THE TASK: Please output the listing exactly as it stands, but omit any images.

[Opening DATA BELOW section]

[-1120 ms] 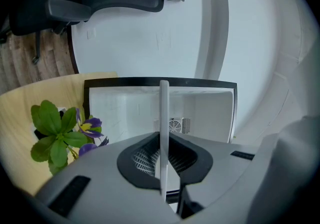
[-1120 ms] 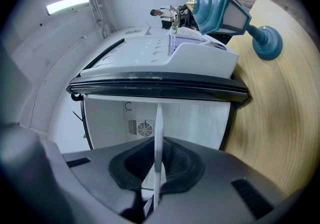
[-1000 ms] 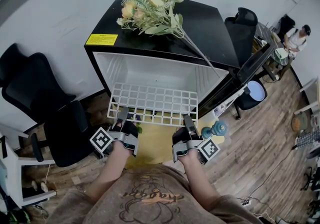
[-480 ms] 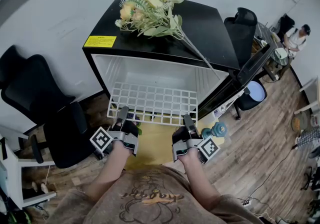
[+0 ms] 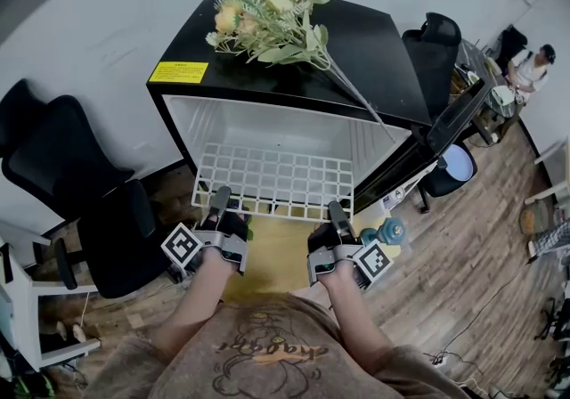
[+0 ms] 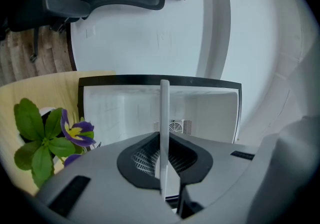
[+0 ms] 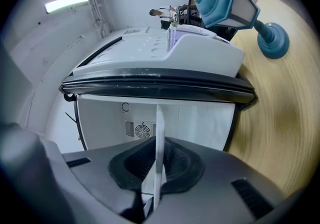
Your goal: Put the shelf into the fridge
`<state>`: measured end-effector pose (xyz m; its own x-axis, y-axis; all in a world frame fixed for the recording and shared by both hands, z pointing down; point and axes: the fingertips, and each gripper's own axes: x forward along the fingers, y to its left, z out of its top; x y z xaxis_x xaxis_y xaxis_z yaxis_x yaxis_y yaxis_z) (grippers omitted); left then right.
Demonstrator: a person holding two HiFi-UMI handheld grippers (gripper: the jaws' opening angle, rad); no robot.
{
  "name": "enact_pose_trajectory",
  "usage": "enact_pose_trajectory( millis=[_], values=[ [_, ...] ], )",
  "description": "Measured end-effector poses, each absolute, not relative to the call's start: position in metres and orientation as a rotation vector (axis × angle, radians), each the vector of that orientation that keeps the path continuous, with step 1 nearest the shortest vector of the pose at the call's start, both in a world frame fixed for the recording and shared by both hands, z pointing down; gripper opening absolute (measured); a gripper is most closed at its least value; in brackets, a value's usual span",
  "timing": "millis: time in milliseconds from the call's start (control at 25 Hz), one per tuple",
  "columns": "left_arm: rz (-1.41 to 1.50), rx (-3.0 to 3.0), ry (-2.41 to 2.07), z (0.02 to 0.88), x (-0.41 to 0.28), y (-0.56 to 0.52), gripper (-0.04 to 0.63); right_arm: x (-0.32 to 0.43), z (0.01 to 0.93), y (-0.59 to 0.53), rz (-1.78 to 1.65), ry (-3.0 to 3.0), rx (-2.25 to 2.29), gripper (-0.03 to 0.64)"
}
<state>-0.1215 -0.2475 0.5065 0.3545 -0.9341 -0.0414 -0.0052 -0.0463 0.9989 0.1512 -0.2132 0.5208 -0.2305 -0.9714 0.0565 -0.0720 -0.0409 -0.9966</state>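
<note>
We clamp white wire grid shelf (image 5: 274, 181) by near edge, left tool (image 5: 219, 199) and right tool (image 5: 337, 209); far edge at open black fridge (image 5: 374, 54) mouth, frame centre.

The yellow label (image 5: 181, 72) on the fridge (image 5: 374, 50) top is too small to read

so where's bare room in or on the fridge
Inside the fridge, the white cavity behind the shelf looks bare. On top, the black patch right of the flowers is free; the left half is crowded by them and the yellow sticker.
</note>
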Motion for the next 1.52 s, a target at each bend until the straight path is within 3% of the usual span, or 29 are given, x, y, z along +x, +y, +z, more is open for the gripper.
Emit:
enact_pose_trajectory(
  millis=[1520],
  values=[
    [-0.951, 1.408, -0.912, 0.505, -0.116, -0.287, 0.049, 0.156, 0.519, -0.251, -1.377, 1.383, -1.205, 0.028]
  ],
)
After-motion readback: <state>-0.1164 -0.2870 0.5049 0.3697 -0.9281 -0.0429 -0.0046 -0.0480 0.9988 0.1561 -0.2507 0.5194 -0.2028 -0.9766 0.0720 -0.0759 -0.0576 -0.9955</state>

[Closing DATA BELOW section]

FINISHED TASK:
[-1120 ms] 
[-1120 ms] 
[-1000 ms] 
[-480 ms] 
[+0 ms] 
[+0 ms] 
[+0 ms] 
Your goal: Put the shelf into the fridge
`<state>`: measured end-effector pose (xyz m; its own x-axis, y-axis; all in a world frame fixed for the recording and shared by both hands, z pointing down; point and axes: the fingertips, and each gripper's own axes: x forward along the fingers, y to its left, z out of its top; x y z xaxis_x xaxis_y xaxis_z yaxis_x yaxis_y yaxis_z) (grippers omitted); left then right.
Demonstrator: a person holding two HiFi-UMI handheld grippers (gripper: the jaws' opening angle, rad); no robot.
{
  "name": "enact_pose_trajectory",
  "usage": "enact_pose_trajectory( millis=[_], values=[ [_, ...] ], )",
  "description": "Measured end-effector poses, each absolute, not relative to the call's start: position in metres and orientation as a rotation vector (axis × angle, radians), each the vector of that orientation that keeps the path continuous, with step 1 nearest the shortest vector of the pose at the call's start, both in a world frame fixed for the recording and shared by both hands, z pointing down; gripper opening absolute (measured); a gripper is most closed at its least value; in brackets, a value's usual span",
  "timing": "millis: time in milliseconds from the call's start (control at 25 Hz), one per tuple",
  "columns": "left_arm: rz (-1.41 to 1.50), rx (-3.0 to 3.0), ry (-2.41 to 2.07), z (0.02 to 0.88), x (-0.41 to 0.28), y (-0.56 to 0.52), gripper (-0.04 to 0.63); right_arm: x (-0.32 to 0.43), z (0.01 to 0.93), y (-0.59 to 0.53), rz (-1.78 to 1.65), ry (-3.0 to 3.0), rx (-2.25 to 2.29), gripper (-0.03 to 0.64)"
}
<state>-0.1215 -0.2475 0.5065 0.3545 -0.9341 -0.0414 -0.0052 -0.0463 0.9989 0.1512 -0.2132 0.5208 -0.2305 -0.9714 0.0565 -0.0720 -0.0409 -0.9966</state>
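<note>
We clamp white wire grid shelf (image 5: 274, 181) by near edge, left tool (image 5: 219, 199) and right tool (image 5: 337, 209); far edge at open black fridge (image 5: 374, 54) mouth, frame centre.

The yellow label (image 5: 181, 72) on the fridge (image 5: 374, 50) top is too small to read

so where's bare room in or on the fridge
Inside the fridge, the white cavity behind the shelf looks bare. On top, the black patch right of the flowers is free; the left half is crowded by them and the yellow sticker.
</note>
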Motion for the next 1.52 s, a target at each bend until the straight path is within 3% of the usual span, or 29 are given, x, y, z along +x, +y, +z, more is open for the gripper.
Emit:
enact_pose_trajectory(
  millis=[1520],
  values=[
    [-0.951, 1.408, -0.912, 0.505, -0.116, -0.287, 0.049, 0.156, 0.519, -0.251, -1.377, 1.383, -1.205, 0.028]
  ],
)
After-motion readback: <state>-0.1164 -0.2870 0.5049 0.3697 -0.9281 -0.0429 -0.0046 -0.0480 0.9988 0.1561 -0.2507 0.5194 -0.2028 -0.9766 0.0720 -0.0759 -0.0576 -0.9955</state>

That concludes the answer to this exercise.